Comme un hiver indien, 2020-2021
C’est une série de photographies qui s’écrit comme un carnet de bord visuel, un journal intime en dérive, ou encore un album de souvenirs qui aurait traversé un vortex. Chaque image est prise dans le flux du quotidien mais passe, ensuite, sous le filtre d’un troisième œil : celui de Photoshop, bien sûr, mais aussi celui de l’interprétation, de l’hyper-lucidité ou de la dérision douce. Les images deviennent des fragments augmentés d’un réel instable.
À chaque fois, une perturbation : un léger bug du réel, un titre qui frôle le poème ou la punchline. Ce n’est pas tant l’image que son commentaire qui fait glisser la perception, et inversement. L’un trouble l’autre. Comme si le langage grattait à la surface du visible, jusqu’à en fissurer la texture.

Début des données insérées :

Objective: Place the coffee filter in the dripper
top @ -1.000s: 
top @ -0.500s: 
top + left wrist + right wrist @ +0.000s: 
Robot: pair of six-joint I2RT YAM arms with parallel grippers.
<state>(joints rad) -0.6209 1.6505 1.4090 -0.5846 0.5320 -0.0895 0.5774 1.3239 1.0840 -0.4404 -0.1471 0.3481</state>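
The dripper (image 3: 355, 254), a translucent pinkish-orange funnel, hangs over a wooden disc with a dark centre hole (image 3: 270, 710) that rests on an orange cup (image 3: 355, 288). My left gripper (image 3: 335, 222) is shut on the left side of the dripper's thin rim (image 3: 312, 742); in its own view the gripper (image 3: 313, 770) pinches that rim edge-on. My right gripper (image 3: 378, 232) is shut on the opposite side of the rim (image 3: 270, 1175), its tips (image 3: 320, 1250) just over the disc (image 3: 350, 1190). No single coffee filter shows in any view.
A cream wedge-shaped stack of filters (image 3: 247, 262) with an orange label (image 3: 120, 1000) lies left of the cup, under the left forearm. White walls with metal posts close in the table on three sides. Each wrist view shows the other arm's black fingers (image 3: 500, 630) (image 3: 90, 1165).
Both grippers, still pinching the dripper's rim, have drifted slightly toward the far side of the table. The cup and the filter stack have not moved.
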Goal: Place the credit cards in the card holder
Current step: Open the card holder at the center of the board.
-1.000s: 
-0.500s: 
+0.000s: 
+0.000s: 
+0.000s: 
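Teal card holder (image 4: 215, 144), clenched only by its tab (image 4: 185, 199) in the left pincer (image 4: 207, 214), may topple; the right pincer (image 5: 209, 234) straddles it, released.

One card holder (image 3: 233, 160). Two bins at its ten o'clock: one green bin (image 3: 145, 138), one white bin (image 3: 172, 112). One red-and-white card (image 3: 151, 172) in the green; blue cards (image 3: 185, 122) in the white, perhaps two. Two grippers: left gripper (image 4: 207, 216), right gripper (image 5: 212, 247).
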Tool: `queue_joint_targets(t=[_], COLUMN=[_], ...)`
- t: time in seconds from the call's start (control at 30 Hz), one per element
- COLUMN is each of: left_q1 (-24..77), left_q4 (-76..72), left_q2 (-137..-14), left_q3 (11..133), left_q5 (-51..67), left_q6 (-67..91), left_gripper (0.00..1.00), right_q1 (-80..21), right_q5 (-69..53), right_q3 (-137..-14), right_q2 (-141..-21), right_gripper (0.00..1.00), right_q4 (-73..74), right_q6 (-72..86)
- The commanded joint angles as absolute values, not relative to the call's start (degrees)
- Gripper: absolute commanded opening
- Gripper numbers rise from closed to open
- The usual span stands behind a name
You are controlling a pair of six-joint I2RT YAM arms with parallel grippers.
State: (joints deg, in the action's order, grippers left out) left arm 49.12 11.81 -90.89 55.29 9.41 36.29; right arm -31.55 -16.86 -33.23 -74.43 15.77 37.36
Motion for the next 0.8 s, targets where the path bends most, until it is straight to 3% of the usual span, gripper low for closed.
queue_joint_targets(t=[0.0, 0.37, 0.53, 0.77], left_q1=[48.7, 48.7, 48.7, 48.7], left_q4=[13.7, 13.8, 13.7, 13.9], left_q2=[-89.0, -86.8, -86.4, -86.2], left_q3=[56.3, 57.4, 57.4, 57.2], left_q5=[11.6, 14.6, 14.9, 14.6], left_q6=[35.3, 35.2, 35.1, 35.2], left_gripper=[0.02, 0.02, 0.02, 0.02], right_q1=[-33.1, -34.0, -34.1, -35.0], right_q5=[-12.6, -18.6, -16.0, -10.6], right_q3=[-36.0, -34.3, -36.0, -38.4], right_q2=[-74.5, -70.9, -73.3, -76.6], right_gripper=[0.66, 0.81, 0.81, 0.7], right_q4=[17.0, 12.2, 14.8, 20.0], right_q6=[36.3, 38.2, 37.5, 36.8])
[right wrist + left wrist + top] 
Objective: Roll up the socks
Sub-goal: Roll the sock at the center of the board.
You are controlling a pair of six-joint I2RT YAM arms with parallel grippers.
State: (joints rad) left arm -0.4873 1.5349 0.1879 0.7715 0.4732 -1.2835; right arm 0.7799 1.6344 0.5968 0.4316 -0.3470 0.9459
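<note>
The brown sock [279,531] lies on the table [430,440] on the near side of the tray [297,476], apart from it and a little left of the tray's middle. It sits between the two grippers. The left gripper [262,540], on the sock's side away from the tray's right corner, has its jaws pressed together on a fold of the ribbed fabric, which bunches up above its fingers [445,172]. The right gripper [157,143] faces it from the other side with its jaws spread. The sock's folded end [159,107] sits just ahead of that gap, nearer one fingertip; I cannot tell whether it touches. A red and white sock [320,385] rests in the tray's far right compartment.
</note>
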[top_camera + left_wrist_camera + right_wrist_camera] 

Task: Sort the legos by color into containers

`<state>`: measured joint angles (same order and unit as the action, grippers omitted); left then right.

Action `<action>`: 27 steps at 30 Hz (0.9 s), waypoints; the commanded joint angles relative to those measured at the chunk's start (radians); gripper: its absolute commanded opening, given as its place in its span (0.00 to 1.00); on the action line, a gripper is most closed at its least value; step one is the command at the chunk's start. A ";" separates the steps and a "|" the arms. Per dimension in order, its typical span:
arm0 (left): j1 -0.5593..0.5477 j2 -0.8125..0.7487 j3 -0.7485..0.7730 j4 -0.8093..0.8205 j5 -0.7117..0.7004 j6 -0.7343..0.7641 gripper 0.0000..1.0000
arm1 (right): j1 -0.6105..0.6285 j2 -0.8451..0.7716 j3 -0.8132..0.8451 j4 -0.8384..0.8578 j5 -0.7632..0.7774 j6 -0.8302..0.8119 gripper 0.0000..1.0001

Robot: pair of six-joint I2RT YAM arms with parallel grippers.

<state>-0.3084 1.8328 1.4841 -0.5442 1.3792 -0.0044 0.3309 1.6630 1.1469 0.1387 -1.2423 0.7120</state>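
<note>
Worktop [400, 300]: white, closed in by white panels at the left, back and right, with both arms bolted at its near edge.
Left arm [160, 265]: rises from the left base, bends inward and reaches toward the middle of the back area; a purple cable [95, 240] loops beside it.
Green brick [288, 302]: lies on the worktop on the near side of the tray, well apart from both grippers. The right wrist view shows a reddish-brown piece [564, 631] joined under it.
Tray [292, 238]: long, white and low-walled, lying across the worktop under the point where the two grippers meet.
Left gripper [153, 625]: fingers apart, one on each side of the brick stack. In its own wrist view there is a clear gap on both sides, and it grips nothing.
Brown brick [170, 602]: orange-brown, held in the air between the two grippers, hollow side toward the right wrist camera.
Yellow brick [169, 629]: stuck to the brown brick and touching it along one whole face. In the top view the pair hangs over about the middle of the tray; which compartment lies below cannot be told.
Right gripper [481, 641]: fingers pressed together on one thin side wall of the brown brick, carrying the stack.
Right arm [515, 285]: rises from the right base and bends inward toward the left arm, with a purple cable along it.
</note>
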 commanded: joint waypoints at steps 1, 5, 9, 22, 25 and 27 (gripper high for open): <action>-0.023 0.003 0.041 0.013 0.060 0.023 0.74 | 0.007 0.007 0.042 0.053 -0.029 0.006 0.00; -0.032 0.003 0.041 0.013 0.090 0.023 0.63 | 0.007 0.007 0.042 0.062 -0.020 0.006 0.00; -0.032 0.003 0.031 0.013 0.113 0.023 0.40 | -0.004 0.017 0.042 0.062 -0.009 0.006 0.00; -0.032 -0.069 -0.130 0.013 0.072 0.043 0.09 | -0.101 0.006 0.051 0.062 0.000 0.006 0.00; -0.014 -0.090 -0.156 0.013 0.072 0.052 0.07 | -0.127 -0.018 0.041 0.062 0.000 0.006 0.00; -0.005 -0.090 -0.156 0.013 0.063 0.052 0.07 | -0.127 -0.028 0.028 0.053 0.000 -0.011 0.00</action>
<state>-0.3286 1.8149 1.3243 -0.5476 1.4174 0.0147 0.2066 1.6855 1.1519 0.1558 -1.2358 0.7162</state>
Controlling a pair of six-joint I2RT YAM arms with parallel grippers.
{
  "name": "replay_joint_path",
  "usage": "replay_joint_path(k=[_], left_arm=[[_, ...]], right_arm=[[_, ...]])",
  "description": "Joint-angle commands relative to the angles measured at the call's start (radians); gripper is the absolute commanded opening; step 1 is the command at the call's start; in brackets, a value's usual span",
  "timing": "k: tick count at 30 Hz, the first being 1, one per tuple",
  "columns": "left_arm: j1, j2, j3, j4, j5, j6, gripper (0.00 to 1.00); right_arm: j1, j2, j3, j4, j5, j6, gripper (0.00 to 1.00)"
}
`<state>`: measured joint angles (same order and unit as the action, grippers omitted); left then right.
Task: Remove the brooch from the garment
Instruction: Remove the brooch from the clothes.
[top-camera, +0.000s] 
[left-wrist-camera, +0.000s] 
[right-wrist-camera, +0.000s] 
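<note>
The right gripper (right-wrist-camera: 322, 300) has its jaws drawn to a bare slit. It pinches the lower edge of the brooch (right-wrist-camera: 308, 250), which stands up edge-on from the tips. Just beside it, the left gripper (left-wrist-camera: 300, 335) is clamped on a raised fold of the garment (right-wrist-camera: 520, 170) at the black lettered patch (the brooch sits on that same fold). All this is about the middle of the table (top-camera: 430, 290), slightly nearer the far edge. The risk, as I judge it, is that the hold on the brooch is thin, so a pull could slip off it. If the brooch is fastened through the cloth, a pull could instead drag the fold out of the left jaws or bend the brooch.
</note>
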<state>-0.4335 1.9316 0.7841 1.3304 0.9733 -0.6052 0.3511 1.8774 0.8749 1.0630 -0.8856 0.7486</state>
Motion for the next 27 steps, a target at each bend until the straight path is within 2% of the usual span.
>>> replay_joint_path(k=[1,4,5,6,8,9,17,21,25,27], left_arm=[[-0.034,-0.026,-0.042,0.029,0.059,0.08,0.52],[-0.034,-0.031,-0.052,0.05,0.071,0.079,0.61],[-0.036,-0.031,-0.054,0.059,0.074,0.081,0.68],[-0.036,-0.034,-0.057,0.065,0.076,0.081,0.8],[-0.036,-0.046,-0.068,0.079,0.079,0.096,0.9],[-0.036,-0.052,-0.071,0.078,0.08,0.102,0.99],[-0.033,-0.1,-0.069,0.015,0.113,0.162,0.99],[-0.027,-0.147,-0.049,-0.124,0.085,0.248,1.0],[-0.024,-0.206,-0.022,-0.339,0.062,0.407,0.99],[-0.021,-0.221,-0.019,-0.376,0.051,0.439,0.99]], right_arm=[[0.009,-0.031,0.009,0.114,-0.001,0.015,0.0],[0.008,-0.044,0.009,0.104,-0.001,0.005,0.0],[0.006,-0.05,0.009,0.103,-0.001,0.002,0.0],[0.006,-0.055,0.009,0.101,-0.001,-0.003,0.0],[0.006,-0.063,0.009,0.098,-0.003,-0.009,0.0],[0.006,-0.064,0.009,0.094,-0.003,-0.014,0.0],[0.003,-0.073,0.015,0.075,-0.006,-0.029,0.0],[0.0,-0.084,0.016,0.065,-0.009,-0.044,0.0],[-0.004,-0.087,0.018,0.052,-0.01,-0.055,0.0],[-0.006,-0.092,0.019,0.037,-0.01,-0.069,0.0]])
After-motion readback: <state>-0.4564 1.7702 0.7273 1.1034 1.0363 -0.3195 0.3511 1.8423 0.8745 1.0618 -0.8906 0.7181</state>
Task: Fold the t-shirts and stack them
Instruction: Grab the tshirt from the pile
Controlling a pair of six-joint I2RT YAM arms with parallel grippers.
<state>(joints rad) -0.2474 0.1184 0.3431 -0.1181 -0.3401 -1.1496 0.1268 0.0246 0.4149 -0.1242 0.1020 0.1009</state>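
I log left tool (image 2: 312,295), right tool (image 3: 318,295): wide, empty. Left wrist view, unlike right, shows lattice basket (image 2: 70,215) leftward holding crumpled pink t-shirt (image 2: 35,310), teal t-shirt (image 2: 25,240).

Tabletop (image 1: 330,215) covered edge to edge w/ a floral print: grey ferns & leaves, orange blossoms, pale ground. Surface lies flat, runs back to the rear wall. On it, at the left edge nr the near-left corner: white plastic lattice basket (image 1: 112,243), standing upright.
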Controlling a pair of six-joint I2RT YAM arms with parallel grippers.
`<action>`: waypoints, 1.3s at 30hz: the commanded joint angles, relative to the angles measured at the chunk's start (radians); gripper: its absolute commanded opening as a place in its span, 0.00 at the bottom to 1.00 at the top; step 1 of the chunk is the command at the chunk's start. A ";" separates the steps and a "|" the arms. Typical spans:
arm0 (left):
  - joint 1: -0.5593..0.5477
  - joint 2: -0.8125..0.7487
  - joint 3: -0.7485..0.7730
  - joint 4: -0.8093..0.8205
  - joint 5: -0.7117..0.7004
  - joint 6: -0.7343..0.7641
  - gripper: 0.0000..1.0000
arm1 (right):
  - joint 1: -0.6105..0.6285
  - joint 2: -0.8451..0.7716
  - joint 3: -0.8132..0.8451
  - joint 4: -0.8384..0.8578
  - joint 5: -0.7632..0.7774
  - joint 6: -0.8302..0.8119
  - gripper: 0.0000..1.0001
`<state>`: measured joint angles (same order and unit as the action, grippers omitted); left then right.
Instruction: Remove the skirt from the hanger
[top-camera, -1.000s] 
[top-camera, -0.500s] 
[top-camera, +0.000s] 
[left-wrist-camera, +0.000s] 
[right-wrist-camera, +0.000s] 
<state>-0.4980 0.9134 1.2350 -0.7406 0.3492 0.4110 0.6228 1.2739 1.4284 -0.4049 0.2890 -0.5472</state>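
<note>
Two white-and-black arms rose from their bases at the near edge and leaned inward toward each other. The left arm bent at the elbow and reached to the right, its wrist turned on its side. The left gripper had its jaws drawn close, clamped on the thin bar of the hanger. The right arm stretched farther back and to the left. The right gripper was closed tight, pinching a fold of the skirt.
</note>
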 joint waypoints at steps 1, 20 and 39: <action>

Cette série joue avec l’ambiguïté du regard : les images peuvent être drôles, absurdes, tendres ou étrangement mélancoliques. L’ensemble fonctionne comme un carnet de route mental : chaque photographie est un arrêt, chaque annotation un rebond de pensée, une tentative de remettre en jeu ce qu’on croit voir. Les titres réorientent la lecture : ce sont des interférences volontaires, des pistes plus partiales que documentaires, qui déplacent le centre de gravité de l’image.
L’image n’est donc jamais pure. Elle est retouchée, augmentée, déplacée. Elle dialogue, parfois s’oppose à son propre contenu. Il y a conflit entre le sujet photographié et la lecture suggérée, mais dans ce conflit naît un espace possible pour l’autre. Le spectateur est invité à s’y engouffrer, à faire le détour, à reconstruire son propre récit à partir du décalage.
Comme un hiver indien mental, cette série fait serpenter des micro-perturbations visuelles, des poèmes latents, des pensées en suspens. C’est un atlas subjectif d’impressions dissonantes, un exercice de traduction du réel où l’ironie légère côtoie des formes de tendresse, de lucidité et de doute — toujours en tension.